Image & Video

LTX 2.3: Official Workflows and Pipelines Comparison

Analysis reveals official workflows use a two-stage model with specific LoRA weights for best quality.

Deep Dive

A technical deep dive into Lightricks' LTX 2.3 video generation model reveals significant differences between its official workflows, explaining why results like the viral 'Will Smith eating spaghetti' vary so widely. The investigation, using Gemini to analyze the official GitHub repositories, found that the model employs a two-stage architecture where Stage 1 creates the initial video and Stage 2 upscales it. The key to achieving the highest fidelity lies in Stage 1 configuration: using the `res_2s` sampler via a ClownSampler node, applying the MultiModalGuider for better frame consistency, and carefully tuning the distilled LoRA strength to 0.25. This High-Quality (HQ) I2V pipeline is contrasted with a balanced A2V pipeline and an ultra-fast distilled version from the Desktop App.

The trade-offs are stark.
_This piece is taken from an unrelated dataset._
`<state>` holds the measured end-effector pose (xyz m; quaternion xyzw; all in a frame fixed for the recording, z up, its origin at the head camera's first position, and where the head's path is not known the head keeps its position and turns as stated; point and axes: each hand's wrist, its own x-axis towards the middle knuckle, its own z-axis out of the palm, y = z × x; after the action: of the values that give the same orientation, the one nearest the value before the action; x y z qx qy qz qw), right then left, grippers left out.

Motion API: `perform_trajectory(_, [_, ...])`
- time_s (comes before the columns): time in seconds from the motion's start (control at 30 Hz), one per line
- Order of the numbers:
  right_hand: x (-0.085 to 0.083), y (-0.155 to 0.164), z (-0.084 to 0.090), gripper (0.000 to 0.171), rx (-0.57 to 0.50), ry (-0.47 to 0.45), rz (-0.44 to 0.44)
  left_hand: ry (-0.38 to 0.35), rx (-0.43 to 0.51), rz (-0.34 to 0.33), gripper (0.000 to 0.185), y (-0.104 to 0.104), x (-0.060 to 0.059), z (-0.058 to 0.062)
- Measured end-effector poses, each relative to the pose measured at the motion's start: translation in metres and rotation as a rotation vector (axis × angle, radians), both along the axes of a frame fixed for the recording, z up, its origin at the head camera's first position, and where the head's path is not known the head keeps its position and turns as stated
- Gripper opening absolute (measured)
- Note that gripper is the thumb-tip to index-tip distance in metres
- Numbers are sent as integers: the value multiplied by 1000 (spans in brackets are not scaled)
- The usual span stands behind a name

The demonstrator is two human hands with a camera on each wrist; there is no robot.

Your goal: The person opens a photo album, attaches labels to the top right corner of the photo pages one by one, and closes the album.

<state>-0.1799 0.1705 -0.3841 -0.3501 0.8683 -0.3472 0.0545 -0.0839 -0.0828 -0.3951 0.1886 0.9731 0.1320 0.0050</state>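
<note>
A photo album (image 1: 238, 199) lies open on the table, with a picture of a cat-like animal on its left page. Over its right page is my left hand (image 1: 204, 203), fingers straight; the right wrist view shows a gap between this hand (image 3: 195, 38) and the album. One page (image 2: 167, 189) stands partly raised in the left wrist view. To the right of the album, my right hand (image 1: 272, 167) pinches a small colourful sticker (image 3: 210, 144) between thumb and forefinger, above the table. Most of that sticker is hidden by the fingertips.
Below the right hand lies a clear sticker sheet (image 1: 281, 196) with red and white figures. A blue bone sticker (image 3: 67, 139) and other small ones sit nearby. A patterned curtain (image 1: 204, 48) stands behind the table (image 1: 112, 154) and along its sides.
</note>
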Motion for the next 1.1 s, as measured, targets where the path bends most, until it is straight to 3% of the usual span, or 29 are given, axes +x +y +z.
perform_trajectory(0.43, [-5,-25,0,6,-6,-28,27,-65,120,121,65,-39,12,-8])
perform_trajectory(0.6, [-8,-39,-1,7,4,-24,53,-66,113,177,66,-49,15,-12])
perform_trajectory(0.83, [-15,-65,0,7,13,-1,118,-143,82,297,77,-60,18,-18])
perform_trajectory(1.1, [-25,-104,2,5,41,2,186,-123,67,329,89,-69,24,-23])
The HQ pipeline demands the most resources, holding two ledgers in VRAM and running for about 15 steps in Stage 1, followed by 3 steps in Stage 2 with the LoRA strength increased to 0.5. The Desktop App's 'Maximum Speed' version, however, uses a fully distilled model with baked-in weights, a simple CFGGuider, only 8 steps in Stage 1, and a single ledger for ultra-low VRAM usage. This analysis clarifies that the commonly shared ComfyUI templates are tuned for speed, and replicating the official HQ results requires precise, resource-intensive settings that many users may not be applying, leading to the observed quality disparity.

Key Points
  • The HQ pipeline uses a `res_2s` sampler and MultiModalGuider in Stage 1 for maximum frame fidelity.
  • Optimal LoRA weights are 0.25 for Stage 1 and 0.5 for Stage 2, differing from default templates.
  • The Desktop App's distilled version uses only 8 steps and a single ledger for speed, sacrificing some quality.

Why It Matters

Users can now choose the correct LTX 2.3 workflow for their needs, balancing VRAM, speed, and output quality.